São Paulo, domingo, 20 de junho de 2004

Texto Anterior | Próximo Texto | Índice

CRÍTICA

O sonho olímpico à beira do abismo

BIA ABRAMO
COLUNISTA DA FOLHA

As Olimpíadas ainda nem começaram, mas o Brasil já tem seu candidato a herói, ou melhor, candidata a heroína olímpica: Daiane dos Santos. A expectativa é enorme: nos programas esportivos que precedem os Jogos de Atenas, ela é tratada como a grande promessa de medalhas, de glória, de heroísmo.
Não é de todo descabido esse tratamento. Daiane é, de fato, uma atleta excepcional, vem obtendo resultados expressivos em competições internacionais, deu nome a um salto que só ela consegue fazer etc. Mas o problema é transformar o desejo de que a ginasta se saia bem em comemoração por antecipação. A competição olímpica pode reservar surpresas e é já de se perguntar o que acontecerá com Daiane, se seu "sonho olímpico", para usar uma expressão presente em nove entre dez matérias de programas esportivos, não se realizar.
Para a TV, o esporte é a arena por excelência onde se criam e destroem heróis. Nas Olimpíadas, um raro momento em que a hegemonia absoluta do futebol como preferência nacional dá lugar a outras modalidades, outros nomes, outras imagens, essa possibilidade se multiplica, e daí essa espécie de corrida em determinar aqueles que devem ou não merecer nossa devoção.
É ambígua a relação dos brasileiros com seus heróis esportivos. Em primeiro lugar, temos a tendência a ser condescendentes no atacado e rigorosos no varejo. Perdoamos com mais facilidade um time que vai mal do que o esportista individual ou a estrela do time que falha. Lembremos de como Ronaldo, em 98, despencou para a posição de vilão em apenas uma partida e, em 2002, só ali depois do jogo contra a Inglaterra voltou plenamente a seu posto de herói do futebol.
Em segundo lugar, mesmo que os feitos atestem a potencialidade desse ou daquele atleta tornar-se um herói, temos um eterno pé atrás.

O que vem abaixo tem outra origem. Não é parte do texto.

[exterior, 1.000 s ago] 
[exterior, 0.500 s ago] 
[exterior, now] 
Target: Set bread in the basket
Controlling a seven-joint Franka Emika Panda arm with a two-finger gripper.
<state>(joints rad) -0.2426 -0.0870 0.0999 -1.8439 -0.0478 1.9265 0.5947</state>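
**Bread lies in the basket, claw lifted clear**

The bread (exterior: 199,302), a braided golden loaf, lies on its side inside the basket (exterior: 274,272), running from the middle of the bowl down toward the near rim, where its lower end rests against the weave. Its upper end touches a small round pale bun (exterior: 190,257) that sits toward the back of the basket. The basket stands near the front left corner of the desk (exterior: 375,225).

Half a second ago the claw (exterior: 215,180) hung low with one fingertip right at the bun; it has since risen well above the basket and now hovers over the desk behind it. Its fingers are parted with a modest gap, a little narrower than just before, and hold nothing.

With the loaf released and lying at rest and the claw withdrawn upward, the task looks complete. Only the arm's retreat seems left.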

Por alguma razão, por alguma espécie de premonição do desastre, desconfiamos de sua capacidade até o final, apostamos que eles não irão satisfazer plenamente nossa sede de triunfo. Talvez pela história errática de feitos esportivos, talvez por uma espécie de incapacidade de acreditarmos sem ressalvas no outro, o fato é que os nossos heróis do esporte nos parecem na iminência de um fracasso.
Mas esporte na TV é, como se diz, emoção em estado obrigatório e essa desconfiança não combina com a espécie de histeria que toma a cobertura esportiva. A solução é bombardear o espectador com a certeza de que as previsões têm que dar certo.
Uma observação se impõe: esta coluna torce para que Daiane se transforme em nossa heroína por força de suas proezas, não pela insistência da TV. Desde Nadia Comaneci, que apresentou a ginástica agora chamada de artística para a minha geração, a visão dessas meninas que voam está entre as mais impressionantes e belas imagens que um esporte pode proporcionar.

@: biabramo.tv@uol.com.br


Texto Anterior: Novelas da semana
Próximo Texto: Turismo cultural: "Migrantes" engrossam renda de eventos e casas paulistanas
Índice



Copyright Empresa Folha da Manhã S/A. Todos os direitos reservados. É proibida a reprodução do conteúdo desta página em qualquer meio de comunicação, eletrônico ou impresso, sem autorização escrita da Folhapress.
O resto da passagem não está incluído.